Task statement —
Write out each line from the data below that includes the word "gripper".

Given records —
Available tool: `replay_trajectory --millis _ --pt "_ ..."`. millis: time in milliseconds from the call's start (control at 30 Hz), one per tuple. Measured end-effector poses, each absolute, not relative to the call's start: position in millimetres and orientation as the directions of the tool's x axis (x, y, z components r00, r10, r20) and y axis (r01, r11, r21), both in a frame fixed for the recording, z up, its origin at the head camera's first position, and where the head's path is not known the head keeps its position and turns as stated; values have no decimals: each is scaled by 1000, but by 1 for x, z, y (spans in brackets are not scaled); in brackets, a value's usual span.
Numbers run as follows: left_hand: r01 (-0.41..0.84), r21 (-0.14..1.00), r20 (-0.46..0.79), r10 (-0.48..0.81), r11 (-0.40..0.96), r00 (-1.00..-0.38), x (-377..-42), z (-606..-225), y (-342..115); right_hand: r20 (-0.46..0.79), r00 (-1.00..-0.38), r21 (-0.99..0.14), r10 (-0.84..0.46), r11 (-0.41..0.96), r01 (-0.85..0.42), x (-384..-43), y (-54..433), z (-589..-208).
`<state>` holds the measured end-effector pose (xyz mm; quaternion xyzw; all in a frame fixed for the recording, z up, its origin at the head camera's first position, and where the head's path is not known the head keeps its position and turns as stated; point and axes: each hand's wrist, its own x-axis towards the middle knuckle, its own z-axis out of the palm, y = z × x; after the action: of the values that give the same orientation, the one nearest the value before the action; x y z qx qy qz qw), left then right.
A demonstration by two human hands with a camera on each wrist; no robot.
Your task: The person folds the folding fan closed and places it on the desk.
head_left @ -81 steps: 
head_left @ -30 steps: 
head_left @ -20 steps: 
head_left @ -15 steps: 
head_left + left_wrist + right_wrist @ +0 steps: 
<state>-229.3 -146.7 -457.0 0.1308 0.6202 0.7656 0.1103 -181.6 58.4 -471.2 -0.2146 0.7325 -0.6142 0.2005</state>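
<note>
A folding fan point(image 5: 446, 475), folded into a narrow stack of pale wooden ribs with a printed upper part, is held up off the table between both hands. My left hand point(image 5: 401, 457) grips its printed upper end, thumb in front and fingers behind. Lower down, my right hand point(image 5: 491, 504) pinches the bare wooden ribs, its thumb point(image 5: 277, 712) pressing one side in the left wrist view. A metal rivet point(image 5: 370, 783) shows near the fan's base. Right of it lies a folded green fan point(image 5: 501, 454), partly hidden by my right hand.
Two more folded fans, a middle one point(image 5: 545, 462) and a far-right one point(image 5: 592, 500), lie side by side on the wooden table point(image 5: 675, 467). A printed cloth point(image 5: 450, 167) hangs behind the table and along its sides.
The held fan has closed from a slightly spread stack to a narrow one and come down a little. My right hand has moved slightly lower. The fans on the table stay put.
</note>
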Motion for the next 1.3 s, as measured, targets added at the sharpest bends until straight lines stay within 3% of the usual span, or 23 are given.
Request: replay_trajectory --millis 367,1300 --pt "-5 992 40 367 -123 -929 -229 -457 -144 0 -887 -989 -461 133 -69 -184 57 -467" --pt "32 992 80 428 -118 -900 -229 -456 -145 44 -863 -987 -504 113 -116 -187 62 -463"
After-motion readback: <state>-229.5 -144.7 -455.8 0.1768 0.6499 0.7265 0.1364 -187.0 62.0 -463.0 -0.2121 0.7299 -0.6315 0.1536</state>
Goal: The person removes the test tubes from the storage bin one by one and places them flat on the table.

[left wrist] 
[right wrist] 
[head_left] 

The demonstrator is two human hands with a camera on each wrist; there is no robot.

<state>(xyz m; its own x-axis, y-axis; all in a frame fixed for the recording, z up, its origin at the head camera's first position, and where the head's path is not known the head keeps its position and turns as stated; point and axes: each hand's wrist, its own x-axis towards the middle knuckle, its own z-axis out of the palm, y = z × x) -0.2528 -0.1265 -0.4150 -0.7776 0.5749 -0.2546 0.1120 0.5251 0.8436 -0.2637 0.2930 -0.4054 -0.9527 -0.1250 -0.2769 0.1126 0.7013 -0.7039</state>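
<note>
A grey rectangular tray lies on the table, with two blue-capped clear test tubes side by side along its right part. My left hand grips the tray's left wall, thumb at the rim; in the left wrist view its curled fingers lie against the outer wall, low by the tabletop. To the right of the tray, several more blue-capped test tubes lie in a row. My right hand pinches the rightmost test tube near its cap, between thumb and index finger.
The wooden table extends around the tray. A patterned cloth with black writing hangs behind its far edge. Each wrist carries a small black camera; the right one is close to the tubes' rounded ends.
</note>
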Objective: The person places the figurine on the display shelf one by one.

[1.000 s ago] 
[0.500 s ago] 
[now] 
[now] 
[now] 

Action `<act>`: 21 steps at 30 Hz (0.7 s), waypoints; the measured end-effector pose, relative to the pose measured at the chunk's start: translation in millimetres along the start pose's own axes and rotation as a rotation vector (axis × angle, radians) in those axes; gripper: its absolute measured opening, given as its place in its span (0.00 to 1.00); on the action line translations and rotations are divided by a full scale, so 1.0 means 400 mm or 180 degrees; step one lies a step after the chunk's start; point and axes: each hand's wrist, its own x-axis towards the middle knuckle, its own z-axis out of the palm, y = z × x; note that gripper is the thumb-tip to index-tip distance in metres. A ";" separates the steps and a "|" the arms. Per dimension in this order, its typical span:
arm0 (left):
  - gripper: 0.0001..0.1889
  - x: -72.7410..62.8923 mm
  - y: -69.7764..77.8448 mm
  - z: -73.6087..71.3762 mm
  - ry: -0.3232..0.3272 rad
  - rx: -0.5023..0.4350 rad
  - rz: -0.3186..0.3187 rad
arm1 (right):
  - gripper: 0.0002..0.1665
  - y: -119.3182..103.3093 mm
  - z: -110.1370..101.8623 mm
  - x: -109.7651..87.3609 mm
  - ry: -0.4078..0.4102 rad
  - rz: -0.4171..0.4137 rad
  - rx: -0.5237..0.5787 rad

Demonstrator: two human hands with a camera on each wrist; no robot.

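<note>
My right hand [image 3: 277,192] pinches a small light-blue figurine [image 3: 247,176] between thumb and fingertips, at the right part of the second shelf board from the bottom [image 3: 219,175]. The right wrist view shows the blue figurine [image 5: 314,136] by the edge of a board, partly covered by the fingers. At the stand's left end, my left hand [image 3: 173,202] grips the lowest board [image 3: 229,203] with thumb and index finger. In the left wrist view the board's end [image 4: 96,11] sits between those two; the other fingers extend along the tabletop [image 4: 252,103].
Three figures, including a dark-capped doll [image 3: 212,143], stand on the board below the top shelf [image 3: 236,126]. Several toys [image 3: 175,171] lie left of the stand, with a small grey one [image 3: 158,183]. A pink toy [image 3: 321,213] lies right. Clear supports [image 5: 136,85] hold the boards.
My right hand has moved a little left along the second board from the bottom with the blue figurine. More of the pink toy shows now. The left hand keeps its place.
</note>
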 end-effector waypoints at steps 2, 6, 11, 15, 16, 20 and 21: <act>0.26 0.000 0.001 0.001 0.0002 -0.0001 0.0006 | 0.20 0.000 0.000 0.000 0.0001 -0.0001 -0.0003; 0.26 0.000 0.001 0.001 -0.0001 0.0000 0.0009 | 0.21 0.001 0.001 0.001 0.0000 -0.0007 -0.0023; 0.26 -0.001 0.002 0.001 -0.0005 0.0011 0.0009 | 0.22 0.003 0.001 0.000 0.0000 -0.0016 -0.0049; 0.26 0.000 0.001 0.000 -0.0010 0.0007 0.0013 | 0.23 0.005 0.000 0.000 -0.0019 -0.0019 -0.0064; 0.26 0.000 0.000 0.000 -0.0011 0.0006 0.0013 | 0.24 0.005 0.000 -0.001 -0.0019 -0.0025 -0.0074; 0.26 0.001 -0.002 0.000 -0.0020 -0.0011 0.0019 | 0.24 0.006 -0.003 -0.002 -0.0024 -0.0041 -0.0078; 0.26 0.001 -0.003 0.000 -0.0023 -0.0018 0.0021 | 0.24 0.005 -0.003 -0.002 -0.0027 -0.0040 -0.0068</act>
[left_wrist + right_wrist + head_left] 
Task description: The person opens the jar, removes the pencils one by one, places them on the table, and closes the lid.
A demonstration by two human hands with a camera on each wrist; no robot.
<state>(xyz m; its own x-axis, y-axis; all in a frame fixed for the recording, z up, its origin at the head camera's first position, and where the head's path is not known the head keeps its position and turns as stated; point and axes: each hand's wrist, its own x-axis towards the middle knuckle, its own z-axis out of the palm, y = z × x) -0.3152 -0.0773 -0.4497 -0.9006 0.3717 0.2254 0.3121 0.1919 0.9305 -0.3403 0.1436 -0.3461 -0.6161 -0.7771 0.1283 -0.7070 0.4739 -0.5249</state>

Answer to the exercise —
Action `<act>`: 21 steps at 30 Hz (0.7 s), waypoints; the measured end-effector pose, relative to the pose measured at the chunk's start: translation in millimetres along the start pose's own axes and rotation as a rotation vector (axis × angle, radians) in those axes; gripper: its absolute measured opening, given as its place in its span (0.00 to 1.00); on the action line translations and rotations are divided by a full scale, so 1.0 means 400 mm or 180 degrees; step one lies a step after the chunk's start; point and axes: each hand's wrist, its own x-axis towards the middle knuckle, its own z-axis out of the palm, y = z × x; note that gripper is the thumb-tip to index-tip distance in metres. A ";" separates the steps and a "|" the arms. Per dimension in this order, its typical span:
  - gripper: 0.0001..0.1889
  - gripper: 0.0002..0.1665

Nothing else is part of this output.